BEGIN Input data

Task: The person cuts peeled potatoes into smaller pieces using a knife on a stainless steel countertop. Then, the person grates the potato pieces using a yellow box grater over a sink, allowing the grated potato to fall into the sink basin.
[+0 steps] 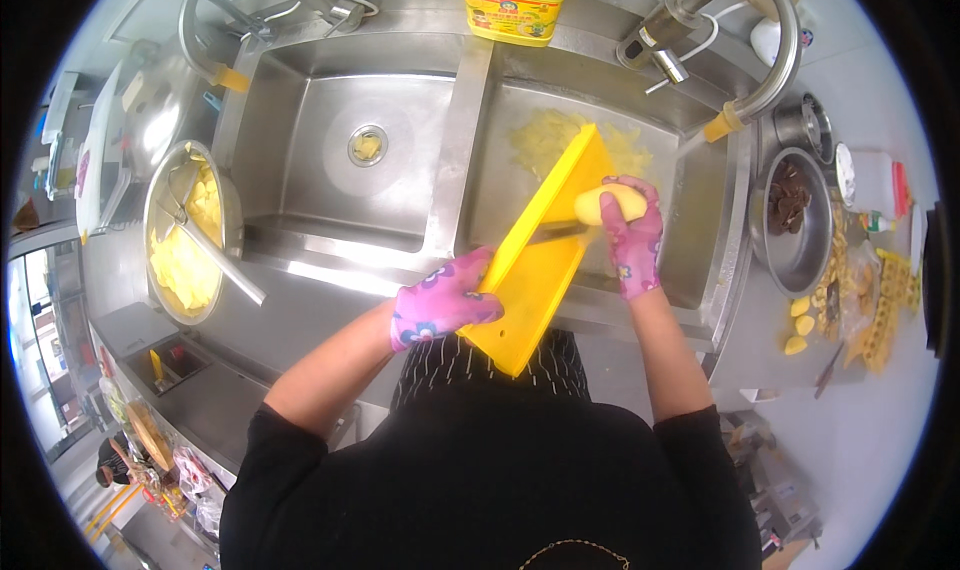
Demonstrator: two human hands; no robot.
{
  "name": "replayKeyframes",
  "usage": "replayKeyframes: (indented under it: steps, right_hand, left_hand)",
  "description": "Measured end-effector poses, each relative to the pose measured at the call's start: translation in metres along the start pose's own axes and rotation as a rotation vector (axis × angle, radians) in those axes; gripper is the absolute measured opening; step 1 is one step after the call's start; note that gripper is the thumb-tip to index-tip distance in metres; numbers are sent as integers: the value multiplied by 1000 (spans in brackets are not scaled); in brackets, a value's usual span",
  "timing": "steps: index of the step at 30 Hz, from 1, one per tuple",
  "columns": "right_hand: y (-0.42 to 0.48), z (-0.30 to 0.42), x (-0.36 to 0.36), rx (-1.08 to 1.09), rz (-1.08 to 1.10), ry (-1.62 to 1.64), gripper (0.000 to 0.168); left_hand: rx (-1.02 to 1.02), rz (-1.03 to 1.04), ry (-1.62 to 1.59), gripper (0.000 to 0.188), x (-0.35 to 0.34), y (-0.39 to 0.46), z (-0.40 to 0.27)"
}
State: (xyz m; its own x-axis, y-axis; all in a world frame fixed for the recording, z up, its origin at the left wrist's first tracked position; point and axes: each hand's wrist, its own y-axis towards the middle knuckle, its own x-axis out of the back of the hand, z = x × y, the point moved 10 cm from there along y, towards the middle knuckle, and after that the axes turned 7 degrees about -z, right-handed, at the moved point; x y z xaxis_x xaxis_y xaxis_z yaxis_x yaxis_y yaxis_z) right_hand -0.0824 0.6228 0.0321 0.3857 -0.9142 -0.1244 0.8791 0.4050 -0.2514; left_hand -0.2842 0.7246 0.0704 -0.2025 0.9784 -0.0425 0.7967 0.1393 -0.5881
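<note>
Pink flowered gloves cover both of my hands. My left hand point(448, 301) grips the lower end of a yellow mandoline slicer point(517, 296), which slants over the right sink basin point(495, 195). My right hand point(636, 251) holds a peeled potato point(611, 202) at the slicer's face, just above its metal blade point(555, 231). Whether the potato touches the blade is hard to tell. Below the slicer's upper end, pale yellow slices point(536, 141) lie spread on the basin floor, partly hidden by the slicer.
At left, a metal bowl point(234, 217) holds yellow slices and a long-handled utensil point(225, 259). The left basin point(300, 165) has scraps in its drain point(367, 147). Faucets point(784, 52) arch over both sides; a yellow jug point(516, 7) stands behind. A dark-filled bowl point(795, 259) and potato pieces point(802, 324) sit right.
</note>
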Motion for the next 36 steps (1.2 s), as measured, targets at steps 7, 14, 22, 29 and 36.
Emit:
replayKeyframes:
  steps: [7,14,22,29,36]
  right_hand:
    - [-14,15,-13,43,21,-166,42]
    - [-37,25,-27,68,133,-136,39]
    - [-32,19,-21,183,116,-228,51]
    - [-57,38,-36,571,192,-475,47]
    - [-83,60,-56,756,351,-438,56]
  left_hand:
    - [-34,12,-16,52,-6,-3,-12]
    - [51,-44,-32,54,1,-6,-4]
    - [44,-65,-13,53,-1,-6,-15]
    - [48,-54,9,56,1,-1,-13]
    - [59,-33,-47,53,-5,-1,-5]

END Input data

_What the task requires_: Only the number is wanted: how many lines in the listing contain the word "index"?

_Exercise solution_: 2